Ratunaisa Navuma of Fijian Drua. (Photo by Anthony Au-Yeung/Getty Images)

Of course, with the continued emergence of new COVID-19 cases on both sides of the Tasman Sea every day, and new daily cases of nearly 400 in Fiji, the very obvious contingency question is valid and ever-present.

And not just if border bubbles don’t open in time; contingencies will also be necessary if international borders and Australian state borders are again forced to close in 2022. And yes, the federal government is doing its best to talk a strong game of open borders and skies above it, but the reality is they just can’t see the future.

They may think they know, and they want to radiate confidence, but they just don’t know.

(A side note here, I was pleased to find that while immunization rates in Australia and New Zealand are slowly rising, over 95 percent of eligible Fijian adults have had their first dose and over 45 percent have had a second. that this can only help get Fiji added to the trans-Tasman travel bubble when it eventually reopens.)

So what’s the fallback option? What happens if half of the teams can’t travel in a certain direction? Split conferences, a la Aotearoa and AU? Single point of hosting, a la the rest of The Rugby Championship?

Fisher wasn’t sure, although I suspect he gave us a good idea. “If I became a gambler, I would say that contingency plans would simply be a change of draw rather than a change of competition,” he said.

“So you can go to New Zealand for a three or four week bubble tour, instead of bouncing around from New Zealand to Perth to the Sunshine Coast, back to Canberra. You could play your game in the ditch in a lump, I’d say that might be the contingency, but it’s above the pay scale, mate.’

And what comes from a local perspective from the Super Rugby AU competition? Do we now see a chance that it will become the standalone next league level to be played at this time of year?

I’ve been saying for a while, and I believe it more and more now, that it really is the cheapest, quickest and easiest way to create a new league, and one that has the immediate appeal of fans and tribalism that forces the powers on which it seems to be targeted. And I know it’s been discussed by the CEOs.

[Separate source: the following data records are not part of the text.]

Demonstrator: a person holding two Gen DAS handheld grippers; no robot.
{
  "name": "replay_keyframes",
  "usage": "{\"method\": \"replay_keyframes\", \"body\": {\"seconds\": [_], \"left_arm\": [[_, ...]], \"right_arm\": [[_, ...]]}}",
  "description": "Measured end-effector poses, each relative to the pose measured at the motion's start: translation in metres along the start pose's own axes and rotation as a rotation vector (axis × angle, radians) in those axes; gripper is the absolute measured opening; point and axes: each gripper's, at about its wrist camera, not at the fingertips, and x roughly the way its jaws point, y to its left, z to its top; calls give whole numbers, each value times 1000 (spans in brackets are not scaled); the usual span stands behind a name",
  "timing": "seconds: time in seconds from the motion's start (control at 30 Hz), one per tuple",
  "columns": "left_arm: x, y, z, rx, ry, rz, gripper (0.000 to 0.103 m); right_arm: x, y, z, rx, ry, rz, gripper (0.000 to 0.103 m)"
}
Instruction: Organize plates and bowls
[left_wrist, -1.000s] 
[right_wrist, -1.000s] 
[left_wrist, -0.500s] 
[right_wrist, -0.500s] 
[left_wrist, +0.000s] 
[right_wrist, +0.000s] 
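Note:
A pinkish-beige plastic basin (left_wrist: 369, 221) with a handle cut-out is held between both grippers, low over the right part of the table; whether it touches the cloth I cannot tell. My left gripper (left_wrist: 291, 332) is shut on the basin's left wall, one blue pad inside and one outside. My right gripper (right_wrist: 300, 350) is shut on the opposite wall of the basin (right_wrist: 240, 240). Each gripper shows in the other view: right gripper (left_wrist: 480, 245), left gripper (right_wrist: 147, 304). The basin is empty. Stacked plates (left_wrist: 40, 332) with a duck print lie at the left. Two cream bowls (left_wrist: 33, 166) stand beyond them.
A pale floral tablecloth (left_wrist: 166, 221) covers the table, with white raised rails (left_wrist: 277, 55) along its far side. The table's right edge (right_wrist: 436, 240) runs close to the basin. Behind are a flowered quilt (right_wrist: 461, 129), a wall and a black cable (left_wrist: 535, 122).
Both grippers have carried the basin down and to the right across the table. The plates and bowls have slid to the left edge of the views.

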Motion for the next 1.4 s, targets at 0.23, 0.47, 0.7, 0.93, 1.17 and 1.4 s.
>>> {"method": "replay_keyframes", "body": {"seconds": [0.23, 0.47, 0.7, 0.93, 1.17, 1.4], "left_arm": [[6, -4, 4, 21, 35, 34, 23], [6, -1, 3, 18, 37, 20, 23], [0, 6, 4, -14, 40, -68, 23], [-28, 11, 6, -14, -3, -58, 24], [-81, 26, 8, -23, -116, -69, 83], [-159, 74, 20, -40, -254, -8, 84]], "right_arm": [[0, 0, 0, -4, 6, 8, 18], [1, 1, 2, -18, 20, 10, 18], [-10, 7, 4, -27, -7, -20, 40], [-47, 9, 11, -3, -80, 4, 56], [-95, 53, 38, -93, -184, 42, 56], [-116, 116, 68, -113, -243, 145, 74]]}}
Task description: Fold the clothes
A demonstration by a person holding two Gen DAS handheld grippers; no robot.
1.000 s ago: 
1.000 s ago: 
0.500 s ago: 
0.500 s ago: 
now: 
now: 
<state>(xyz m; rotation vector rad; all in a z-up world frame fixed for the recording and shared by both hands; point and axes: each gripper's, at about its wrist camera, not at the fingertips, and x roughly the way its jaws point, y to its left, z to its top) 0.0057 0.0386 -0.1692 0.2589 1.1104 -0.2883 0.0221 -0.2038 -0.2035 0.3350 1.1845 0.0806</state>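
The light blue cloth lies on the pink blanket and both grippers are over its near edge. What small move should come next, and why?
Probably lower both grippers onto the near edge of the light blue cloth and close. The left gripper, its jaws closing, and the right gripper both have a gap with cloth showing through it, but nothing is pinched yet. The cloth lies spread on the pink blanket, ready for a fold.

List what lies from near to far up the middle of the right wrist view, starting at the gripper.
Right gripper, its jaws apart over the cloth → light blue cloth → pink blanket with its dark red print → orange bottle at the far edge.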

Several times.

It almost makes sense now that RA would be crazy not to let it happen.

“Without a doubt, we need something between club rugby and where the professional games are,” said Fisher.

“So indeed, we could very well be able to have some sort of NRC like competition based on the five Super Rugby teams, considering you’ve got 30 or 40 players away with the Wallabies.

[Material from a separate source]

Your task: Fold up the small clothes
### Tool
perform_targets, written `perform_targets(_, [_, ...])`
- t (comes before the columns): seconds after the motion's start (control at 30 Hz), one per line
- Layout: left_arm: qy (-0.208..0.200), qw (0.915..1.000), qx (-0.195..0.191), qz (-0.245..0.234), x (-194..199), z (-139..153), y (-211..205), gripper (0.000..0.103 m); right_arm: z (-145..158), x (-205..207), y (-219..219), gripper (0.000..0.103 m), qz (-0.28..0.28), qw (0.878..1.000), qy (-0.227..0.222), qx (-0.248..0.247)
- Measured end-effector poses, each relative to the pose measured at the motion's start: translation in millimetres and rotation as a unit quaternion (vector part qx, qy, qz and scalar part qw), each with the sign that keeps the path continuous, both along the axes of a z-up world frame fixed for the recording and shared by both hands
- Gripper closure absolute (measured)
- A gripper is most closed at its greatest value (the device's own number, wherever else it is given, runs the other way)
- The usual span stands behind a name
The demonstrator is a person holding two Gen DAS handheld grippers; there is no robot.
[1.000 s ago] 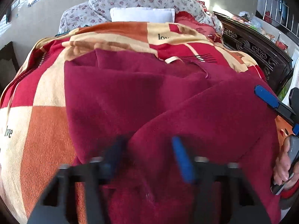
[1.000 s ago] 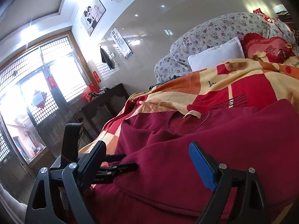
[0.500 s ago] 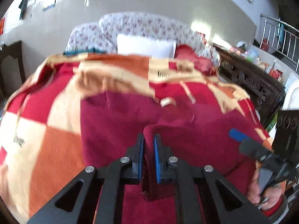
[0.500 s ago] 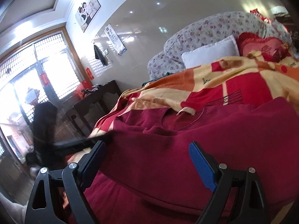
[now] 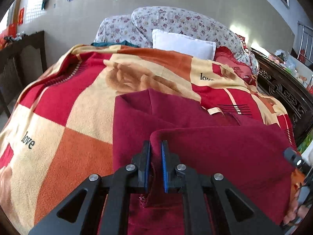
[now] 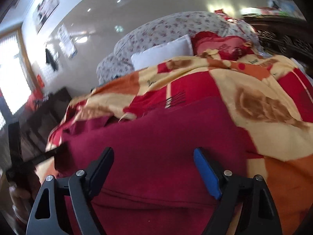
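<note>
The left hand-held gripper (image 5: 156,152) is clamped tight on a raised fold of the dark red garment (image 5: 215,156), the cloth pinched between its blue pads and lifted into a ridge at the near edge; the right hand-held gripper (image 6: 154,166) stands wide over the same garment, its jaws closing, with red cloth lying below and between them but neither pad pressing on it; in the left wrist view part of the right tool and the person's fingers (image 5: 293,213) show at the near right edge; the garment lies spread on the near part of a checked blanket (image 5: 78,117) of red, orange and cream squares bearing the word "love", which covers the bed; a pale tag (image 5: 214,110) shows at the garment's far side; beyond the blanket sit a white pillow (image 5: 183,45), a red cushion (image 5: 230,62) to its right and a flowered quilt roll (image 5: 176,22) behind them; dark carved wooden furniture (image 5: 283,90) stands along the right side.
</note>
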State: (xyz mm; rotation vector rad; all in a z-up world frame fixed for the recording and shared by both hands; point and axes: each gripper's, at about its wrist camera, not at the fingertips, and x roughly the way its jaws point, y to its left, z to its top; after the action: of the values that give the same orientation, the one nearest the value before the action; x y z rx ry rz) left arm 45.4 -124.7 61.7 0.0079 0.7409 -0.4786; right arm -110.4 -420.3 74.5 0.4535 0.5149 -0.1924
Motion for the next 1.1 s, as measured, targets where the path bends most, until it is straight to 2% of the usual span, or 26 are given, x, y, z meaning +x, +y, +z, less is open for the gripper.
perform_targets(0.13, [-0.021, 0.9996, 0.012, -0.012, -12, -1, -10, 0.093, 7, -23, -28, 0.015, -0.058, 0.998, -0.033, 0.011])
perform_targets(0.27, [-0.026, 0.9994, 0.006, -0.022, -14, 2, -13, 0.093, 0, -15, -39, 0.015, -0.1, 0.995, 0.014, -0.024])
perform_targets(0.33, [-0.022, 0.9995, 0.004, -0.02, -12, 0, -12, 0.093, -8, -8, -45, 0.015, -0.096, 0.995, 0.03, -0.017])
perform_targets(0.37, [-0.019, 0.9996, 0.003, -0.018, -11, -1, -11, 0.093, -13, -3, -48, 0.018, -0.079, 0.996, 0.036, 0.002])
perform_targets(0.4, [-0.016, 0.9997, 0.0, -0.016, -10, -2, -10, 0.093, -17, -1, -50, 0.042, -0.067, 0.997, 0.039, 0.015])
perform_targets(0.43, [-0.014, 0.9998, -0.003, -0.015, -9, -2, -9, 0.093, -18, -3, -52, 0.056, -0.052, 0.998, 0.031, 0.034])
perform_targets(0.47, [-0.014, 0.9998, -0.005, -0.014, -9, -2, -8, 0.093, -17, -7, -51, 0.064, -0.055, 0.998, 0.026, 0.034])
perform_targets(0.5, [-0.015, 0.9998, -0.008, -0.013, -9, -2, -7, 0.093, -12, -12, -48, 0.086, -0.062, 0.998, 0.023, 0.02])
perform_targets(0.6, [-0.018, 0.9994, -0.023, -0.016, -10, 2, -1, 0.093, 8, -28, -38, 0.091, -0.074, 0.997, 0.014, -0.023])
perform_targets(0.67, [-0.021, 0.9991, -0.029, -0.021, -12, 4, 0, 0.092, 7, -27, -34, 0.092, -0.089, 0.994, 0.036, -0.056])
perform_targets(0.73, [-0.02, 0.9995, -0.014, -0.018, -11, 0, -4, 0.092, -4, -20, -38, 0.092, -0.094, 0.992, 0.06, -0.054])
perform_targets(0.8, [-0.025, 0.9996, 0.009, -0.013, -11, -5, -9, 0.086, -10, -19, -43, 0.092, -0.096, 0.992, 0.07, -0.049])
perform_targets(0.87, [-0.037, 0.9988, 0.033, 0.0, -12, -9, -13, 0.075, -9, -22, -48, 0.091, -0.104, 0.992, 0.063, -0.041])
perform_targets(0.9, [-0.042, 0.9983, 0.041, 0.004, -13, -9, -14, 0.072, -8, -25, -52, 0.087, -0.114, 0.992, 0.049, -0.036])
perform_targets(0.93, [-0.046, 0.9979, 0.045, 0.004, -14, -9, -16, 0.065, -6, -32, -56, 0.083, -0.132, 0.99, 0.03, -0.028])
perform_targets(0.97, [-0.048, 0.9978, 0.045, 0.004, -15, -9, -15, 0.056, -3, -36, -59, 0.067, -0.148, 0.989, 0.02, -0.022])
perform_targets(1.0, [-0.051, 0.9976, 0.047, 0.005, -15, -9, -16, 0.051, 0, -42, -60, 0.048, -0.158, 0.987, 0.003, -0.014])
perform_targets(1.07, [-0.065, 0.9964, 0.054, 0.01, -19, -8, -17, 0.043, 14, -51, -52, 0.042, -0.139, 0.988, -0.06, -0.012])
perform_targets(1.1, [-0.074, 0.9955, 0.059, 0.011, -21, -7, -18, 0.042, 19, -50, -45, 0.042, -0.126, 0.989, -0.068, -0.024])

“It provides a real opportunity, with a few other injuries and things like that, it provides an additional opportunity – for some teams more than others – to introduce about 15 new players to a back-end of the season comp.”

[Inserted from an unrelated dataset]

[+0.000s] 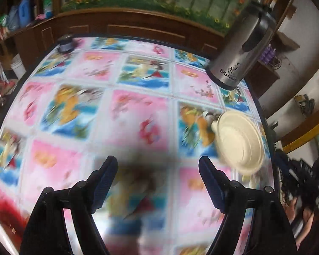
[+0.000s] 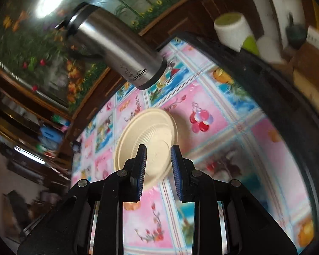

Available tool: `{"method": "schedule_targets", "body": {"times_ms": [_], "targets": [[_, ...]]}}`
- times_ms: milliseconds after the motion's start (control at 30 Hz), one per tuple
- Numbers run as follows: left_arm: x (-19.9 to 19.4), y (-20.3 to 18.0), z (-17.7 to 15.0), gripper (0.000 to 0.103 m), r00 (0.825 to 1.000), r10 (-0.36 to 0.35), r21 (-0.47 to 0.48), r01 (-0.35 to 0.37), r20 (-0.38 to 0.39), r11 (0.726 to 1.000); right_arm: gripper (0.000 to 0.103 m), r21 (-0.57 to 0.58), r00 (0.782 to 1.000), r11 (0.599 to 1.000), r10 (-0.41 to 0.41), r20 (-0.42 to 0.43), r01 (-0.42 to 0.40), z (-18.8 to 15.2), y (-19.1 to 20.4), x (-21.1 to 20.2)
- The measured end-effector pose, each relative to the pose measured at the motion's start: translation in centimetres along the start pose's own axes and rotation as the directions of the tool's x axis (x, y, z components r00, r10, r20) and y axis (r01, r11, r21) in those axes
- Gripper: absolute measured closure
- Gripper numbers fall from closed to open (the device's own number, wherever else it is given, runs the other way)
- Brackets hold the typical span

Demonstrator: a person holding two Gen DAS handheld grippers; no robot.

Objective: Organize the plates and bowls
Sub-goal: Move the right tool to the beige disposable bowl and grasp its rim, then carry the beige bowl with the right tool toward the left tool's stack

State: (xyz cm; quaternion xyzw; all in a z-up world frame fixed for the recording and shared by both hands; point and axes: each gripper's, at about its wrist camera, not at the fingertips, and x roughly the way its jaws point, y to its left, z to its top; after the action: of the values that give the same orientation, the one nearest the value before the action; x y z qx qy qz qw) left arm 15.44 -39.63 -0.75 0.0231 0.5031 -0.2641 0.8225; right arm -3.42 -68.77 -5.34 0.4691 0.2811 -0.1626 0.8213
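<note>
Right hand-held gripper (image 2: 158, 165): nearest in its own view; fingers set narrowly apart and holding nothing, aimed at the cream plate (image 2: 146, 146) that shows behind and between them. Whether a finger touches the plate cannot be told.

Left hand-held gripper (image 1: 158, 180): fingers spread wide, nothing between them, poised above bare patterned cloth; judged to be waiting while the right one works.

Cream plate: lies upside down, ribbed underside up, on the counter (image 1: 127, 116) near its right edge (image 1: 240, 142). Judged the item being approached for stacking.

Second piece: a small pale form (image 1: 214, 125) at the plate's far-left rim; blur hides whether it is a bowl.

Steel flask (image 2: 117, 48): stands beyond the plate near the counter's far right corner, apart from it and clear of the approach.

Dark small object (image 1: 66, 42): at the far left corner; too blurred to name.

Hidden: the counter's near edge, cut off by both grippers.
</note>
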Motion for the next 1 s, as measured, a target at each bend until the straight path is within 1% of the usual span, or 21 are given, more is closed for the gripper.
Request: {"method": "schedule_targets", "body": {"times_ms": [67,133,200,267,300,333,433,533,600,633,700,767,833,900,1000], "targets": [[1.8,-2.2,1.2,0.024,1.000,0.001,0.020,-0.001,-0.006,1.000,0.080,0.010,1.000,1.000,0.005,-0.021,-0.005,0.1,-0.5,1.0],[3.3,-3.4,1.7,0.024,1.000,0.009,0.030,-0.008,-0.023,1.000,0.080,0.020,0.999,1.000,0.017,-0.043,-0.016,0.0,-0.9,1.6],[5.0,-4.6,2.0,0.024,0.999,0.023,0.034,-0.021,-0.040,0.999,0.080,0.022,0.999,1.000,0.010,-0.042,-0.009,0.0,-1.2,1.8],[6.4,-5.6,2.1,0.024,0.998,0.027,0.028,-0.025,-0.054,0.999,0.077,0.035,0.999,0.999,0.016,-0.052,-0.014,0.0,-1.6,2.1],[6.7,-6.0,2.3,0.024,0.998,0.020,0.023,-0.019,-0.056,1.000,0.072,0.046,0.998,0.999,0.023,-0.059,-0.020,0.0,-1.7,2.3],[7.0,-6.4,2.3,0.024,0.998,0.017,0.025,-0.015,-0.056,1.000,0.070,0.055,0.997,0.998,0.031,-0.064,-0.027,0.0,-1.9,2.5],[7.6,-7.7,2.1,0.024,0.996,0.058,0.061,-0.054,-0.066,0.997,0.070,0.047,0.997,0.999,0.029,-0.077,-0.025,-0.2,-1.8,3.0],[7.6,-7.3,2.0,0.024,0.996,0.071,0.051,-0.068,-0.058,0.996,0.070,0.036,0.998,0.999,0.009,-0.064,-0.007,-0.4,-1.6,3.1],[8.0,-7.4,2.0,0.024,0.996,0.051,0.039,-0.048,-0.073,0.998,0.070,0.036,0.998,0.999,0.003,-0.059,-0.001,-0.5,-1.6,3.3],[8.2,-7.5,1.9,0.024,0.996,0.025,0.030,-0.022,-0.090,0.999,0.070,0.036,0.998,0.999,0.001,-0.065,0.001,-0.5,-1.7,3.5],[8.6,-8.0,1.7,0.024,0.993,0.000,0.032,0.004,-0.115,0.999,0.070,0.044,0.998,0.999,-0.008,-0.067,0.011,-0.6,-1.8,3.9],[9.1,-8.4,1.5,0.024,0.990,-0.011,0.030,0.015,-0.137,0.999,0.070,0.047,0.998,0.999,-0.013,-0.064,0.016,-0.6,-1.9,4.1],[9.5,-8.4,1.3,0.024,0.991,-0.009,0.024,0.012,-0.137,1.000,0.070,0.048,0.998,0.999,-0.005,-0.056,0.008,-0.7,-2.0,4.0],[10.0,-8.5,1.1,0.026,0.989,-0.006,0.031,0.011,-0.145,0.999,0.070,0.053,0.998,0.999,0.004,-0.056,-0.001,-0.7,-2.1,4.1],[10.6,-8.3,0.9,0.039,0.986,-0.014,0.024,0.018,-0.163,1.000,0.070,0.053,0.999,0.999,0.005,-0.053,-0.002,-0.7,-2.0,4.2]]}}
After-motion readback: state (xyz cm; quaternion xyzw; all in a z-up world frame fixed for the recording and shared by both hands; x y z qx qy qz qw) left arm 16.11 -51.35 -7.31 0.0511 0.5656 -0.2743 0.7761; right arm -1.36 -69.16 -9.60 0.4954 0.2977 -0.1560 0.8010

Even adding that he really enjoyed the Brisbane semi-finals over the weekend, and would still ideally like to find a way to support the rugby finals of the clubs across the country and replace the NRC, Fisher certainly sees the benefit of building into the next Super Rugby Pacific season after a domestic competition at this time of year.

But that’s another column for another day. Or at least a repetitive commentary on an obvious and feasible development contest for another day.

For now, Super Rugby Pacific is here, and all the response since yesterday’s announcement has been overwhelmingly positive.

The recruiting balls are seriously starting to roll for the Drua and Moana Pasifika, and it already seems like Highlanders playmaker Josh Ioane is in the crosshairs of the latter. The more names they sign and the more announcements they make, the faster their momentum will increase.

It’s an exciting time for rugby in this part of the world. It feels like the thought bubbles and dream dreams of many a rugby fan over the past two decades have all come together in one bulk email announcement.

Let’s hope the competition start of February 18 can go as planned.